Widely credited for creating India’s talent pool at the under-19 and A level, former captain and NCA Director Rahul Dravid says all through his stint as coach with these teams, he made certain that each and every cricketer who toured got a game unlike his playing days. Dravid will be head coach of a Shikhar Dhawan-led Indian team that will tour Sri Lanka for a white-ball series next month. He doesn’t shuttle with the A and U-19 squads any longer but it was once he who made certain all of the squad members played on tours.

“I tell them upfront, whether you come on an A tour with me, you are going to not leave here without playing a game. I’ve had that personal experience myself as a juvenile: going on an A tour and not getting an possibility to play is awful,” Dravid ESPNcricinfo’s “The Cricket Monthly”.

“You’ve done mannered, you scored 700-800 runs, you go, and you aren’t getting a chance to show what you’re good at. And then you’re back to square one from the selectors’ point of view, because the next season you need to score those 800 runs again.
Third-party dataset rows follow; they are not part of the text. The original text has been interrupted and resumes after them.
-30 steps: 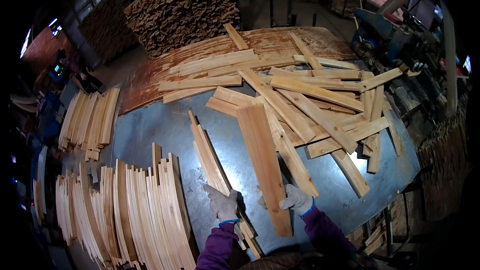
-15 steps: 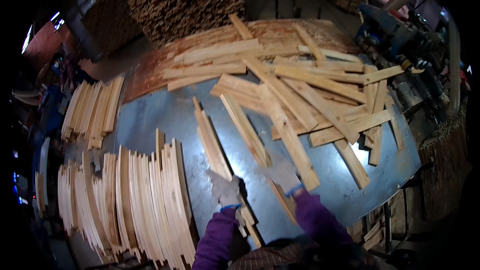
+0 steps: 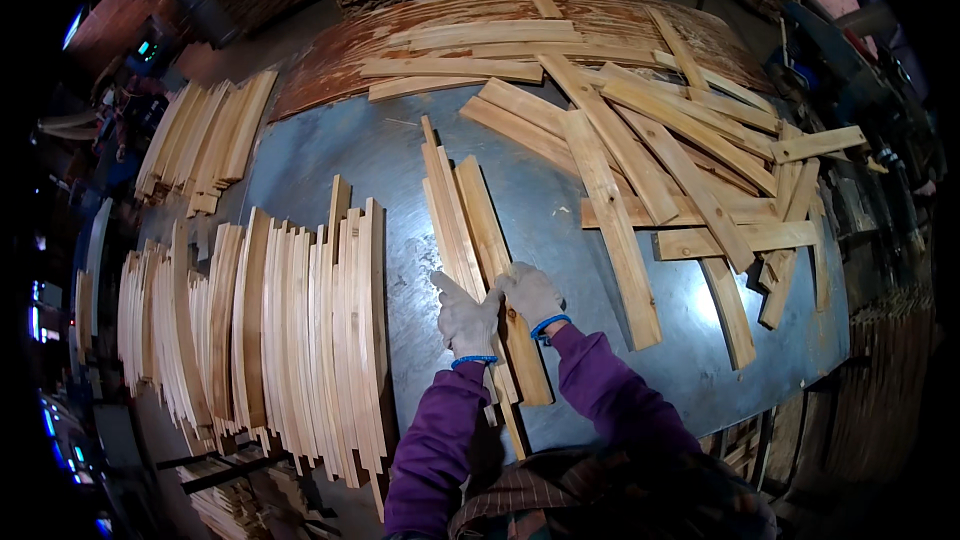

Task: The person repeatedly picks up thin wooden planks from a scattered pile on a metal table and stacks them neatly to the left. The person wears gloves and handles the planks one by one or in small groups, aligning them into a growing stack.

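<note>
Just right of the standing row of slats (image 3: 270,330) on the blue table (image 3: 330,155), I see the gloved left hand (image 3: 466,318) and right hand (image 3: 530,295) both gripping the small bundle of strips (image 3: 470,230). I'd worry the loosely squared bundle could fan apart, or its near end nudge the row over.

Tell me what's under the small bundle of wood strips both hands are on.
The bundle of strips lies on the blue-grey metal table; left hand and right hand cover its near part.
</note>
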A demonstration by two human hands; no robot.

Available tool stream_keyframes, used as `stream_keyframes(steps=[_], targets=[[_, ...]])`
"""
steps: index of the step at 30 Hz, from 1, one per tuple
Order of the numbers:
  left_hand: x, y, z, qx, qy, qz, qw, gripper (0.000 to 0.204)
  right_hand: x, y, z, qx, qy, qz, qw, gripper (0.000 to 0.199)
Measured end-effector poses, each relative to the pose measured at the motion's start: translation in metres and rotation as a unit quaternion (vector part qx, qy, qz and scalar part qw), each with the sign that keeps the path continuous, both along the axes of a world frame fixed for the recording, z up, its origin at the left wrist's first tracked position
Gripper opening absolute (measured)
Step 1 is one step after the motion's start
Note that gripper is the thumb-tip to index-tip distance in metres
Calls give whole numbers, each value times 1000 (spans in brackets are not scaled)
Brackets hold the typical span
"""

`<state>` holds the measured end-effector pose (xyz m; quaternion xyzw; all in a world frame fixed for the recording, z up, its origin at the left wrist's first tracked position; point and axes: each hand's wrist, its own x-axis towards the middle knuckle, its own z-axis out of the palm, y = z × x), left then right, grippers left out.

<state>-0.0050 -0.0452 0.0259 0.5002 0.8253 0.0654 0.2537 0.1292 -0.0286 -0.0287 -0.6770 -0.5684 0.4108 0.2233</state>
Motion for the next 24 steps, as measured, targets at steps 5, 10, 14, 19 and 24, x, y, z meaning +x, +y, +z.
stream_keyframes(steps=[5, 10, 14, 19, 24], targets=[[-3, -3, -9, 42, 3, -4, 999, 118, -14, -2, 20, -8, -5, 8, 1000, 47], [-29, -8, -27, 118, -159, -20, 980, 111, 21, 8, 5, -193, 385, 21, 902, 41], [-3, -3, -5, 78, 15, -10, 997, 115, 5, 1, -1, -137, 216, 57, 965, 49], [0, 18, 3, -27, -68, 43, 996, 114, 17, 4, -21, -160, 400, 15, 902, 61], [-39, 3, 11, 108, -579, 130, 797, 76, -6, -20, 24, -193, 442, 54, 874, 97]])
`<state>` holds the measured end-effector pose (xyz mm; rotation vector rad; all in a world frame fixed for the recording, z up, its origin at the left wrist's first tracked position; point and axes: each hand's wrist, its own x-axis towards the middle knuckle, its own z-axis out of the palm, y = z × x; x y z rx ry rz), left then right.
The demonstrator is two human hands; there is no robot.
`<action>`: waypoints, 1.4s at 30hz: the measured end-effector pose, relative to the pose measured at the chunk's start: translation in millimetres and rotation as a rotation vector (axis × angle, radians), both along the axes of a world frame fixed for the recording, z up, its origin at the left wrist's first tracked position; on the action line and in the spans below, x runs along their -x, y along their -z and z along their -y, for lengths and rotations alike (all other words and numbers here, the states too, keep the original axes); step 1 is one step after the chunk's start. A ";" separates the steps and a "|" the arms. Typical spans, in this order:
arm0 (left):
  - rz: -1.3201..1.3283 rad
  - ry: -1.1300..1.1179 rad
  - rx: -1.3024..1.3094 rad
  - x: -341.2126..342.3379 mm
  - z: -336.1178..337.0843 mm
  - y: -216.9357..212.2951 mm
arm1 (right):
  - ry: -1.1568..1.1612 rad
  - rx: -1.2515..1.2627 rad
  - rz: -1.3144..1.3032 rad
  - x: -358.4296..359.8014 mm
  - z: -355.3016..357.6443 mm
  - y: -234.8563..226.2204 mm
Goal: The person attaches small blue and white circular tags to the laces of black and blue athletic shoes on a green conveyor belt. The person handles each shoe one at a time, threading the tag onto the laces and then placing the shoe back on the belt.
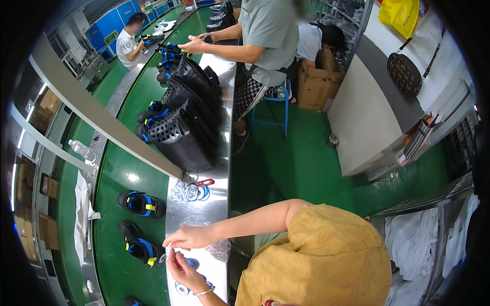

“It’s not easy to do this, so there is not any warranty you can get a chance again. So you tell people upfront: this is the most efficient 15 and we are playing them. This isn’t approximately the supposed best XI. At U-19, we make five-six changes between games whether we will be able to,” he said.

Indian cricketers are now some of the fittest on this planet but there was once a time when they didn’t have the required knowledge on fitness and envied the more athletic Australians and South Africans, Dravid said.

Now in charge of the National Cricket Academy, Dravid has played a key role in producing the next generation of cricketers and a reserve pool which is the envy of India’s opponents.

In his playing days, Dravid said the awareness just wasn’t there.

“Playing on the beach and playing on the street doesn’t make you a cricketer. It makes you someone who loves the game. That is what we had. We had numerous people who loved the game,” Dravid said.


“Unless you give that guy a proper matting wicket or a turf wicket, unless you give him some half-decent coaching, some half-decent fitness assistance… where was once all this in the 1990s and the 2000s? There was once no access to it. We were starved of knowledge.

“Even when it comes to fitness, we used to take a look at the Australians and South Africans and we used to take a look at their fitness trainers, and what did we get? “Don’t do too much gym, your body will change into stiff. Bowl, bowl and bowl. Run rounds and laps”,” he reminisce about.